What the task requires
Give back the full listing, character for character, with no pictures.

[[ Information supplied open ]]

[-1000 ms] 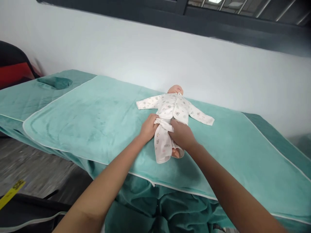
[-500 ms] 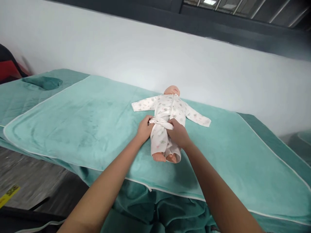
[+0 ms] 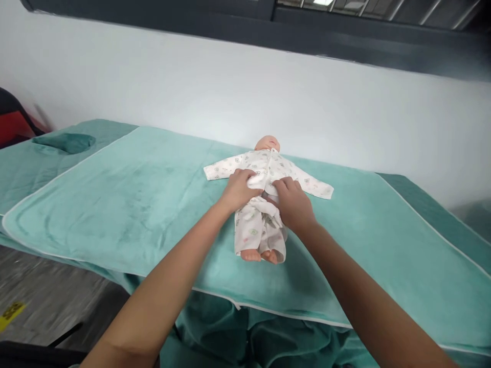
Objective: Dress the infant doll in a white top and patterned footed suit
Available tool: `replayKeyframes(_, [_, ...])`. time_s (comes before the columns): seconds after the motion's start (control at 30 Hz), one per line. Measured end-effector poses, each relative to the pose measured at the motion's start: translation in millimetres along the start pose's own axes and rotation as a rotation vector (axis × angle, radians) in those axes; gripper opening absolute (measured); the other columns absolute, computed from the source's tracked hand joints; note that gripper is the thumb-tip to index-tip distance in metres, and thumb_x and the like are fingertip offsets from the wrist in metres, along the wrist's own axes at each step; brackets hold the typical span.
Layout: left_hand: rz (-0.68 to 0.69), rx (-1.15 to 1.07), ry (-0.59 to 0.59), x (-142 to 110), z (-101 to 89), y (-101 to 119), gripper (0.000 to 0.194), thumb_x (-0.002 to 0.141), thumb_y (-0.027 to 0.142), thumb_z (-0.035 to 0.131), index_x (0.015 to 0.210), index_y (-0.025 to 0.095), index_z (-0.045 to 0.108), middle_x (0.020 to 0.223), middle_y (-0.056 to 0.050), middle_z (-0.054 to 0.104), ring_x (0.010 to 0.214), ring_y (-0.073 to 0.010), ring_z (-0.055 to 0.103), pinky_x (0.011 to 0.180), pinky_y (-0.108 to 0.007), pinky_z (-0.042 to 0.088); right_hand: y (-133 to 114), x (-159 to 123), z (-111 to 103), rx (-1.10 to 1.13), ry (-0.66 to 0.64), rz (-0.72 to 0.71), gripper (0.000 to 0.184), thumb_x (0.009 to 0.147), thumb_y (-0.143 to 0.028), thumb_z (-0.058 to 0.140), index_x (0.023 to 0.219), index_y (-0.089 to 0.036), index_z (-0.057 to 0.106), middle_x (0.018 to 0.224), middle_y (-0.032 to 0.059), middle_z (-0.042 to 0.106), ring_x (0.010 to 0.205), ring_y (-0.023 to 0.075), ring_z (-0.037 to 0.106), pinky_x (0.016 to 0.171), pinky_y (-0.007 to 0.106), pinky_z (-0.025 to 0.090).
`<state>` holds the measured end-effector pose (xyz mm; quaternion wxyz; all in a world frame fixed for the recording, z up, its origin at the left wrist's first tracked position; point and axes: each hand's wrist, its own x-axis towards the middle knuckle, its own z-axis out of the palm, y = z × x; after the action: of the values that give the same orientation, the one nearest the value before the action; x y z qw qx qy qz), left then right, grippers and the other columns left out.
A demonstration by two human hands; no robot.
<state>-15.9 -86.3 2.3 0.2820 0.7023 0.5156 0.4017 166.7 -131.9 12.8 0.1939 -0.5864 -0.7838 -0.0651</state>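
A baby doll [image 3: 264,143] lies on its back, head toward the wall and bare feet toward me. It wears a white patterned shirt [image 3: 270,161] with the sleeves spread wide, and matching pants [image 3: 250,230] whose waistband is bunched below the belly. My left hand [image 3: 240,190] is closed on the shirt's lower edge at the left side of the belly. On the right side, my right hand [image 3: 294,205] has its fingers curled on the shirt's hem, thumb below it. The hands partly cover the doll's waist.
The doll rests on a padded bed with a teal cover [image 3: 153,189]. A white wall [image 3: 192,92] rises along its far side, under a dark window frame [image 3: 215,30]. A face hole [image 3: 65,143] lies at the bed's left end, near a red and black chair [image 3: 13,125].
Both hands have moved up from the rolled pants waistband to the shirt's lower edge. The waistband, let go, lies loosely bunched. The view has shifted slightly.
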Motion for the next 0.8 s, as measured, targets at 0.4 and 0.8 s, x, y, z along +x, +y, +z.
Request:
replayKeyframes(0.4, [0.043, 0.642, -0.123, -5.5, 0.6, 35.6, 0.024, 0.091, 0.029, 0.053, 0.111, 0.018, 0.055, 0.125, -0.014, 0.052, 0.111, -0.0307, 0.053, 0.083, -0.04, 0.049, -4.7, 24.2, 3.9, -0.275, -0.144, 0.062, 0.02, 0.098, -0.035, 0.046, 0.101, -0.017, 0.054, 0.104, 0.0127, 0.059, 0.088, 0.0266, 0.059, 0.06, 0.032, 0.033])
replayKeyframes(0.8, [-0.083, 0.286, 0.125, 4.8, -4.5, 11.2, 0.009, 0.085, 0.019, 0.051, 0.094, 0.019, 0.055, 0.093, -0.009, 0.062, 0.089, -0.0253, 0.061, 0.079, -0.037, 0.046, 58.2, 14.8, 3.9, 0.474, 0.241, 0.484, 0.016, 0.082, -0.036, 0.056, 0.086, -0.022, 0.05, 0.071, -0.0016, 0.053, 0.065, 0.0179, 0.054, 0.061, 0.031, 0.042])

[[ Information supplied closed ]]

Solved exercise
[-1000 ms] 
[-500 ms] 
[+0 ms] 
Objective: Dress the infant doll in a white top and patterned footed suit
Available tool: `replayKeyframes(_, [_, ...])`. time_s (comes before the columns): seconds after the motion's start (control at 30 Hz), one per line. Measured end-effector poses, each relative to the pose measured at the motion's start: translation in millimetres along the start pose's own axes and rotation as a rotation vector (axis × angle, radians) in those axes; gripper opening absolute (measured); the other columns absolute, computed from the source's tracked hand joints; note that gripper is the thumb-tip to index-tip distance in metres, and thumb_x and the like are fingertip offsets from the wrist in metres, along the wrist's own axes at each step; brackets hold the typical span.
Layout: left_hand: rz (-0.68 to 0.69), rx (-1.15 to 1.07), ry (-0.59 to 0.59), x (-142 to 110), z (-101 to 89), y (-101 to 119), gripper (0.000 to 0.194), thumb_x (-0.002 to 0.141), thumb_y (-0.027 to 0.142), thumb_z (-0.035 to 0.131), index_x (0.015 to 0.210), index_y (-0.025 to 0.095), index_z (-0.045 to 0.108), middle_x (0.020 to 0.223), middle_y (-0.056 to 0.050), middle_z (-0.054 to 0.104), ring_x (0.010 to 0.214), ring_y (-0.073 to 0.010), ring_z (-0.055 to 0.103), pinky_x (0.011 to 0.180), pinky_y (-0.108 to 0.007), pinky_z (-0.042 to 0.088); right_hand: y (-133 to 114), x (-159 to 123), z (-111 to 103), rx (-1.10 to 1.13), ry (-0.66 to 0.64), rz (-0.72 to 0.71), gripper (0.000 to 0.184), thumb_x (0.009 to 0.147), thumb_y (-0.143 to 0.028), thumb_z (-0.058 to 0.140), index_x (0.023 to 0.219), index_y (-0.089 to 0.036), index_z (-0.057 to 0.106), middle_x (0.018 to 0.224), middle_y (-0.032 to 0.059), middle_z (-0.042 to 0.106), ring_x (0.010 to 0.205), ring_y (-0.023 to 0.075), ring_z (-0.037 to 0.106), pinky_x (0.016 to 0.171), pinky_y (-0.007 to 0.106), pinky_z (-0.025 to 0.090).
`<state>` holds the measured end-effector pose (xyz mm; quaternion wxyz; all in a world frame fixed for the recording, z up, its origin at the left wrist's first tracked position; point and axes: each hand's wrist, its own x-axis towards the middle knuckle, its own z-axis out of the palm, y = z × x; after the action: of the values that give the same orientation, the one nearest the value before the action; x y z qw qx qy qz), left then right, grippers and the other columns left out.
A demonstration by two human hands; no robot.
<state>-15.9 -86.3 2.3 0.2820 0.7023 0.5156 0.4017 166.7 -131.9 12.8 0.1939 -0.5864 -0.7838 -0.0651</state>
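A baby doll [image 3: 264,143] lies on its back, head toward the wall and bare feet toward me. It wears a white patterned shirt [image 3: 270,161] with the sleeves spread wide, and matching pants [image 3: 250,230] whose waistband is bunched below the belly. My left hand [image 3: 240,190] is closed on the shirt's lower edge at the left side of the belly. On the right side, my right hand [image 3: 294,205] has its fingers curled on the shirt's hem, thumb below it. The hands partly cover the doll's waist.
The doll rests on a padded bed with a teal cover [image 3: 153,189]. A white wall [image 3: 192,92] rises along its far side, under a dark window frame [image 3: 215,30]. A face hole [image 3: 65,143] lies at the bed's left end, near a red and black chair [image 3: 13,125].
Both hands have moved up from the rolled pants waistband to the shirt's lower edge. The waistband, let go, lies loosely bunched. The view has shifted slightly.
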Motion for the next 0.8 s, as measured, targets at 0.4 and 0.8 s, x, y, z along +x, +y, +z.
Request:
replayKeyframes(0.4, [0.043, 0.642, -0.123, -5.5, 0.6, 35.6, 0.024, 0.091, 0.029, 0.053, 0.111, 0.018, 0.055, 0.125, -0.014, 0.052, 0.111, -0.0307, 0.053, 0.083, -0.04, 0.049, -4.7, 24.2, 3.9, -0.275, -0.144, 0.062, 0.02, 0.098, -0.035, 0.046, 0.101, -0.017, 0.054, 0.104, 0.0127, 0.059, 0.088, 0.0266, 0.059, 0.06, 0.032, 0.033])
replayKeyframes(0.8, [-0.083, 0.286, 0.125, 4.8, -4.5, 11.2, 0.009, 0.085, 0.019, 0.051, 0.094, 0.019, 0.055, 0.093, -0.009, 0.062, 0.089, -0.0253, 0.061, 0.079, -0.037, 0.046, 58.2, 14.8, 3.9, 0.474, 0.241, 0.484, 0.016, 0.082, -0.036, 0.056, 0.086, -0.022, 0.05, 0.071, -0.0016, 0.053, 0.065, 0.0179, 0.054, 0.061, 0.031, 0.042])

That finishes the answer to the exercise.